§ Exercise objective:
Go through the listing and repeat each entry exactly, but include no pictures.

***

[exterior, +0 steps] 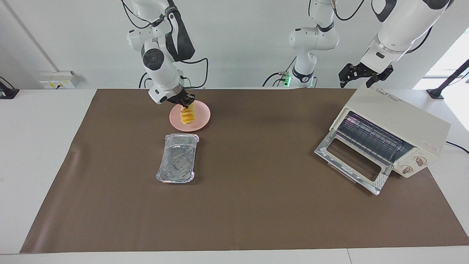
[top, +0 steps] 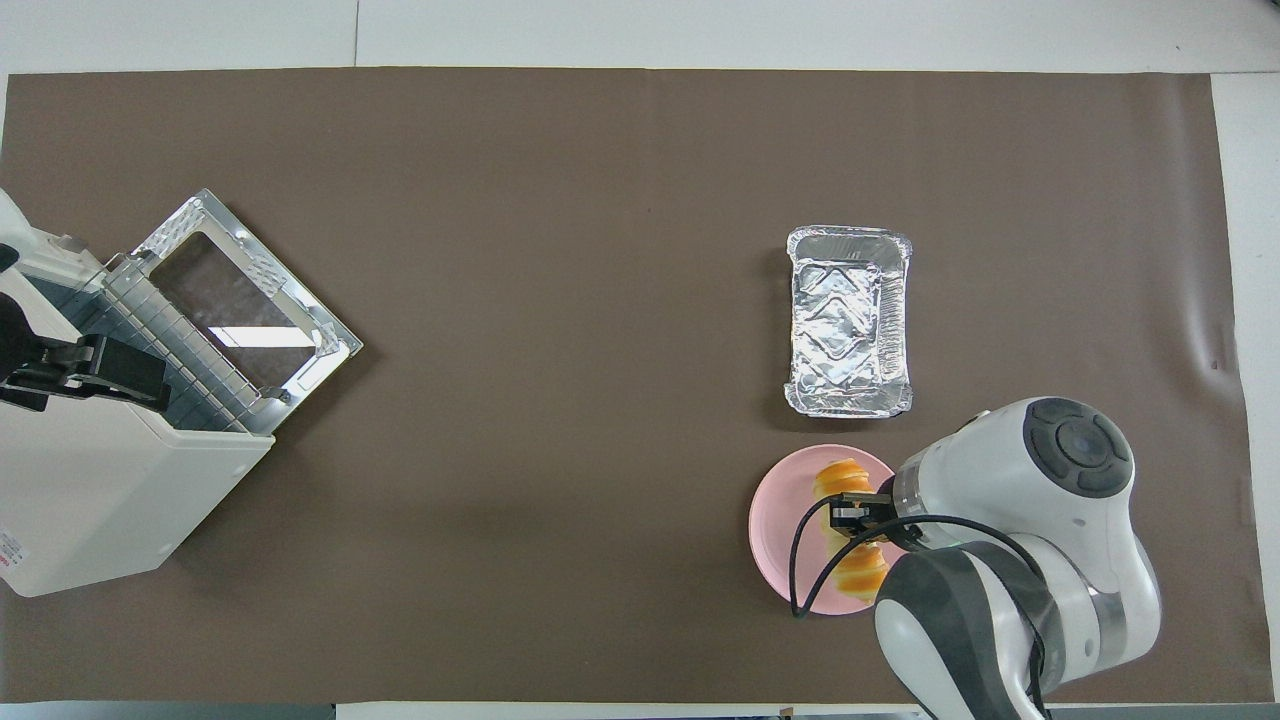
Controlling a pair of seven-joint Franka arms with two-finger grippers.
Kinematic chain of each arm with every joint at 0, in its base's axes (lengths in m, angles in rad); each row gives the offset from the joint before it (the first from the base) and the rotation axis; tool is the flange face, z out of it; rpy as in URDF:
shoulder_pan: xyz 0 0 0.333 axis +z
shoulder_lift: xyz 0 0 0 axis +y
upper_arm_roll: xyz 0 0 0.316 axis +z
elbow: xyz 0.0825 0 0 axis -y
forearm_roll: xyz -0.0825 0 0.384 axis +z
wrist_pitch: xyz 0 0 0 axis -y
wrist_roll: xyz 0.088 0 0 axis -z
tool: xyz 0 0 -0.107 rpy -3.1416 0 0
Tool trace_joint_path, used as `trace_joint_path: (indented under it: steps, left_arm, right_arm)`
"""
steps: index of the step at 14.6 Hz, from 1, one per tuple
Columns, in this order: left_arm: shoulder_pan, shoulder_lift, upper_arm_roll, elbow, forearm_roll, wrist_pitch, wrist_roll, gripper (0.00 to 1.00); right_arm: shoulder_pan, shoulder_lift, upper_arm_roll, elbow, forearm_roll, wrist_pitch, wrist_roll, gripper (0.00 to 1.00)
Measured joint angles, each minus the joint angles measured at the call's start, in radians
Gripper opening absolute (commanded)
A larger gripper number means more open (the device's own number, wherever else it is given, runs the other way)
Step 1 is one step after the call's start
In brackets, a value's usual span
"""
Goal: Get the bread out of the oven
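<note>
Closest to the robots, the right hand (exterior: 187, 102) is down at the bread (exterior: 188, 114), a ridged golden loaf lying on the pink plate (exterior: 202, 121) toward the right arm's end of the tabletop (exterior: 256, 205); the facing view places the fingertips at the loaf's nearer end, and the overhead view shows the hand across its middle, but whether the fingers are clamped on it or already parted cannot be told. Since the loaf is on the plate and not in the oven (exterior: 397, 126), the task is judged to be at its closing step, the set-down; the next move calls for a clean release, if one is still owing, and a straight lift so the loaf is not dragged off the plate. The left hand (exterior: 361, 75) waits in the air over the oven's top, at the left arm's end, its fingers apparently spread and holding nothing. The oven's glass door (exterior: 351, 163) lies dropped open and its wire rack (exterior: 370, 137) is bare. Farther from the robots than the plate, just beside it, sits an empty foil tray (exterior: 177, 158), which a low outward retreat could clip; nothing else stands in the way.
</note>
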Motion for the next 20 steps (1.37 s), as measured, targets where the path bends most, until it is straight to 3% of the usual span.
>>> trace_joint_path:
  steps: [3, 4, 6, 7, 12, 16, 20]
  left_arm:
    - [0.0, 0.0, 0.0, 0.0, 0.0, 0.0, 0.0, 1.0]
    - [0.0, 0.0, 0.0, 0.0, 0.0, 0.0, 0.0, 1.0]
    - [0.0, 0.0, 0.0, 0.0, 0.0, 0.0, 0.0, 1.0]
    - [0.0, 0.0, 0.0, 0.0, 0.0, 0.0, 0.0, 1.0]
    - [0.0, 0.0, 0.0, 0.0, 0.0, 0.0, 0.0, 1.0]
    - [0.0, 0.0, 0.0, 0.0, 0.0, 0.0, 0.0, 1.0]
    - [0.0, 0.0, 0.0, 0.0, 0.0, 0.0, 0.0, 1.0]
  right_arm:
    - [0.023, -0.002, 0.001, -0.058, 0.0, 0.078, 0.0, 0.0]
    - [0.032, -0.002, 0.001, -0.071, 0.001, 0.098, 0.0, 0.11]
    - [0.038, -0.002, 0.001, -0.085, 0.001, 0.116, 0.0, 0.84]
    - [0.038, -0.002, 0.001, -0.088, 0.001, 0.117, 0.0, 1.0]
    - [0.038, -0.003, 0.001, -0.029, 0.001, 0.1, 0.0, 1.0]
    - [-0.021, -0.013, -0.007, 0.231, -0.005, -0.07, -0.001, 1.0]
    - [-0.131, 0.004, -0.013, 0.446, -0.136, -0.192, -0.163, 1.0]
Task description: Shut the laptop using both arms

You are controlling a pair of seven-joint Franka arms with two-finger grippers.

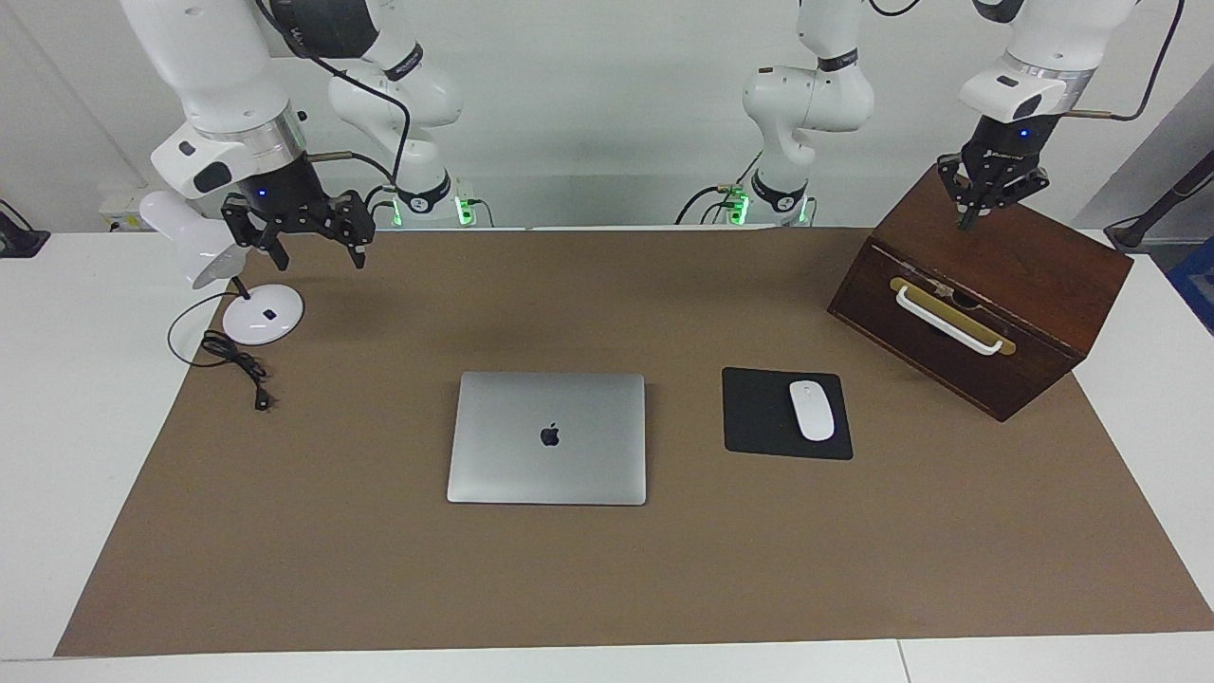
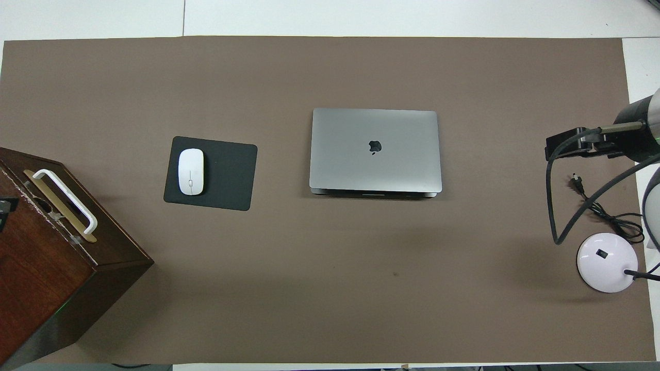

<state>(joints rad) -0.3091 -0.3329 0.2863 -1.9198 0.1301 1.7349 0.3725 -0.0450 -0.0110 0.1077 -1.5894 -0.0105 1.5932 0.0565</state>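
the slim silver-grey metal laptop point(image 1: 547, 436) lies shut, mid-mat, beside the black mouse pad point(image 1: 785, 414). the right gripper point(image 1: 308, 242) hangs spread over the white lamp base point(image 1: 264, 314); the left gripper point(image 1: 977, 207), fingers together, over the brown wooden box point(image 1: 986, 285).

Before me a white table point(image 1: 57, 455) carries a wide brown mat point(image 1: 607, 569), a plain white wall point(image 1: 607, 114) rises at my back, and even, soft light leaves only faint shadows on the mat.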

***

§ Response to this exercise:
[exterior, +0 steps] 
[top, +0 steps] 
Controlling a pair of seven-joint Franka arms with two-finger grippers.
Kinematic chain of each arm with every joint at 0, in its base's axes (lengths in m, angles in rad); each row gives the offset from the joint before it (the first from the base) and the rotation axis; tool is the flange face, z out of it; rpy as in URDF:
shoulder_pan: xyz 0 0 0.333 axis +z
shoulder_lift: xyz 0 0 0 axis +y
upper_arm_roll: xyz 0 0 0.316 axis +z
elbow: xyz 0.0825 0 0 axis -y
forearm_roll: xyz -0.0825 0 0.384 axis +z
wrist_pitch: xyz 0 0 0 axis -y
wrist_roll: xyz 0.088 0 0 axis -z
tool: xyz 0 0 -0.107 rpy -3.1416 0 0
Tool trace_joint_path, used as `trace_joint_path: (indented under it: steps, left_arm, right_arm)`
"""
steps: index of the step at 14.6 Hz, from 1, one per tuple
Columns, in this order: left_arm: shoulder_pan, shoulder_lift, upper_arm_roll, elbow, forearm_roll, wrist_pitch, wrist_roll, gripper (0.00 to 1.00); right_arm: shoulder_pan, shoulder_lift, upper_arm_roll, elbow, forearm_roll, wrist_pitch, wrist_roll, gripper (0.00 to 1.00)
Measured joint angles, each minus the joint angles measured at the call's start, in radians
Gripper opening absolute (commanded)
A larger gripper number means more open (the device's own number, wherever else it is given, runs the other way)
Step 1 is one step after the call's start
In brackets, a value's usual span
"""
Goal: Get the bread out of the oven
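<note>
Closest to the robots, the right hand (exterior: 187, 102) is down at the bread (exterior: 188, 114), a ridged golden loaf lying on the pink plate (exterior: 202, 121) toward the right arm's end of the tabletop (exterior: 256, 205); the facing view places the fingertips at the loaf's nearer end, and the overhead view shows the hand across its middle, but whether the fingers are clamped on it or already parted cannot be told. Since the loaf is on the plate and not in the oven (exterior: 397, 126), the task is judged to be at its closing step, the set-down; the next move calls for a clean release, if one is still owing, and a straight lift so the loaf is not dragged off the plate. The left hand (exterior: 361, 75) waits in the air over the oven's top, at the left arm's end, its fingers apparently spread and holding nothing. The oven's glass door (exterior: 351, 163) lies dropped open and its wire rack (exterior: 370, 137) is bare. Farther from the robots than the plate, just beside it, sits an empty foil tray (exterior: 177, 158), which a low outward retreat could clip; nothing else stands in the way.
</note>
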Motion for the next 20 steps (1.37 s), as measured, targets where the path bends most, until it is straight to 3% of the usual span.
>>> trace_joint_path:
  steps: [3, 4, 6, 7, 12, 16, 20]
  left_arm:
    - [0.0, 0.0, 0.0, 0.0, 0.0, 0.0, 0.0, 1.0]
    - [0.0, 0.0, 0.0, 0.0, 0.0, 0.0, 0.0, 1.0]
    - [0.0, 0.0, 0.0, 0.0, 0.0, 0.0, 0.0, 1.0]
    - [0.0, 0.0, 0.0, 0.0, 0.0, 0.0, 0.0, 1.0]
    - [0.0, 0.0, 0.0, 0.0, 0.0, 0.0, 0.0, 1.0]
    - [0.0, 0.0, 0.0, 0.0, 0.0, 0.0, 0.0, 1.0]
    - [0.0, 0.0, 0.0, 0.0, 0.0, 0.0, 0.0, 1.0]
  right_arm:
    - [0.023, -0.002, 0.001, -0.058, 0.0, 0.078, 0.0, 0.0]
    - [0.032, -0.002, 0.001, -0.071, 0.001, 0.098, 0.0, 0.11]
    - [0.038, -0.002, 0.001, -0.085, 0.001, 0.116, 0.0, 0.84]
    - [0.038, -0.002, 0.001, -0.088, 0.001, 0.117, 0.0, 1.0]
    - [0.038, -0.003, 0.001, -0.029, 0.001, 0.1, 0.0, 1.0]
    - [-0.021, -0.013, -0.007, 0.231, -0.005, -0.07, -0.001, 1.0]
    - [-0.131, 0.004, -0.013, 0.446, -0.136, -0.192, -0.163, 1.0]
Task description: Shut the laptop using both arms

You are controlling a pair of seven-joint Franka arms with two-finger grippers.


<state>(joints rad) -0.3091 -0.3329 0.2863 -1.9198 0.1301 1.7349 0.3725 -0.0450 -0.0110 0.1077 -1.5894 -0.0105 1.5932 0.0565</state>
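the slim silver-grey metal laptop point(image 1: 547, 436) lies shut, mid-mat, beside the black mouse pad point(image 1: 785, 414). the right gripper point(image 1: 308, 242) hangs spread over the white lamp base point(image 1: 264, 314); the left gripper point(image 1: 977, 207), fingers together, over the brown wooden box point(image 1: 986, 285).

Before me a white table point(image 1: 57, 455) carries a wide brown mat point(image 1: 607, 569), a plain white wall point(image 1: 607, 114) rises at my back, and even, soft light leaves only faint shadows on the mat.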

The required output has now been supplied.